WEST PALM BEACH, FL – Deep fakes grip the hearts of internet users with fear. Their uncanny realism sets the stage for all manner of misuses. Likewise, as Flipboard noted, the ability to change one person’s likeness into another person entirely sets a precedent for the complete breakdown in information integrity online. The FBI sounded the alarm concerning deep fakes with a recent alert that warns the Russian and Chinese governments are “almost certain” to deploy the technology for malicious intent, with reports that nation-state actors are already using the technology for criminal gain. See FBI Private Industry Notification, March 10, 2021.
IEEE Spectrum stated that the “main ingredient” in deep fakes is machine learning.
Deep fakes are created by training neural networks. The neural network is trained with many hours of real footage of the person that the fake is created in the likeness of. The advance in neural network technology has taken the Deep Fake out of the pixelated and unrealistic territory and placed it in the realm of ultra-realism. In recent news, one such deep fake of Tom Cruise was a near-identical match, sparking a firestorm on social media networks.
New technology, including generative adversarial networks, or GAN can render a human likeness that is completely life-like with no basis in reality. For example, images rendered by This Person Does Not Exist.com use GAN technology. The GAN network “dreams” the faces. Every time a person searches “This Person Does Not Exist”.com a new face will be generated in the browser. The faces often have a similar symmetry that shows the same program at their base, but they can vary from women, men, children, and different ethnicities. Also, the images sometimes attempt to render the likeness of two people in the same setting instead of one. When tested, The Published Reporter discovered that there are sometimes bizarrely disproportionate people in the background of the GAN’s “dream” portrait.
Despite their prominence for rendering lifelike virtual humans, GANs reportedly do not play a major role in the deep fakes found on the open web, as of the report in April 2020.

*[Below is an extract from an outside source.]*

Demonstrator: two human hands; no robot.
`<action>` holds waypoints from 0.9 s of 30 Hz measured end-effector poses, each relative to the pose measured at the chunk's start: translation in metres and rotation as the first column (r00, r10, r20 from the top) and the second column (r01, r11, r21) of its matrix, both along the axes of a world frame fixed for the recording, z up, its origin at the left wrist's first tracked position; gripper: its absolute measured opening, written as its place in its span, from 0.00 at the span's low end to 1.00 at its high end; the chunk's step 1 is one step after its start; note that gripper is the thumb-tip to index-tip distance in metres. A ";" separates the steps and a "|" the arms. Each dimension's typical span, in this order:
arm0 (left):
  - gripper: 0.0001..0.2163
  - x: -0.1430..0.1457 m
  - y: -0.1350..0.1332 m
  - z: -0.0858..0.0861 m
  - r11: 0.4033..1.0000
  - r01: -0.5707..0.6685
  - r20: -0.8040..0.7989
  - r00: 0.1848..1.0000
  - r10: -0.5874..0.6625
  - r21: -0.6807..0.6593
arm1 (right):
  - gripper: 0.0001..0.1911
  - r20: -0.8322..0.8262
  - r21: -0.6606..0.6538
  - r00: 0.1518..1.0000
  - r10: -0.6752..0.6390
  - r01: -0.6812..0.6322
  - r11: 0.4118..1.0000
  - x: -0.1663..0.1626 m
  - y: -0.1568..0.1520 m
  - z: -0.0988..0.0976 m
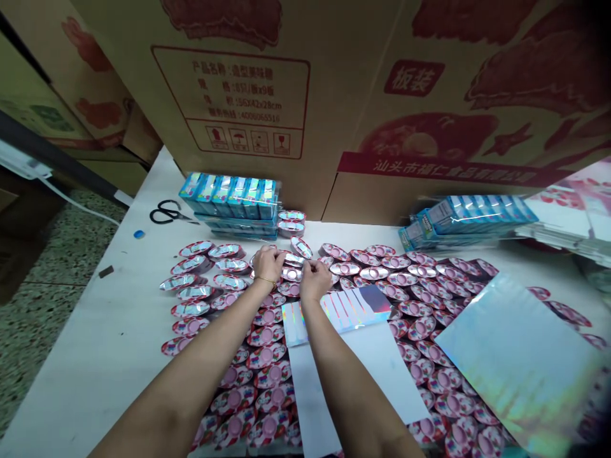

In addition to visual fakes, IEEE Spectrum reported an incident in the finance industry in which a deep fake generator audio call sent to an energy company in a ‘similar slight German accent’, resulted in an illegitimate wire transfer of $220,000. A man who worked in the company received a call from his boss to make the transfer. The audio was audited, and insurance company Euler Hermes Group SA told the Wall Street Journal that the deep fake imitated the voice of the man’s boss down to intonation, punctuation, and accent.
Deep Fakes employ AI for accuracy, but the development of a composite fake still takes time. The fake must place the person in a completely fictional situation. Likewise, the programmer has to make tweaks to the trained program’s parameters along the way, to edit out the blips and other interferences that give away the image as fake. The increase in technology has led current deep fakes to be increasingly harder to visually decipher, but tech sleuths such as MIT-graduate and YouTuber Jordan Harrod have noted that Deepfakes leave traces or “fingerprints” that can make them detectable.
The abuse of Deep Fakes has already been discovered, when a first audit of the deep fake space was found in 2019. IEEE Spectrum stated that an audit of deep fakes found that 96 percent of the content was used for pornographic material, while the other four percent was nonpornographic. The origin of the name deep fake came from this issue, when, in 2017, the term was coined to refer to Reddit username deep fakes, who “weaponized” the technology to compromise famous actresses by opting them into porn videos. Apps have also been used to opt images of women, even those fully clothed, onto pornographic and nude images. Also, video scandals and identity theft aided by the use of deep fakes have been reported in the audit as long ago as late 2019.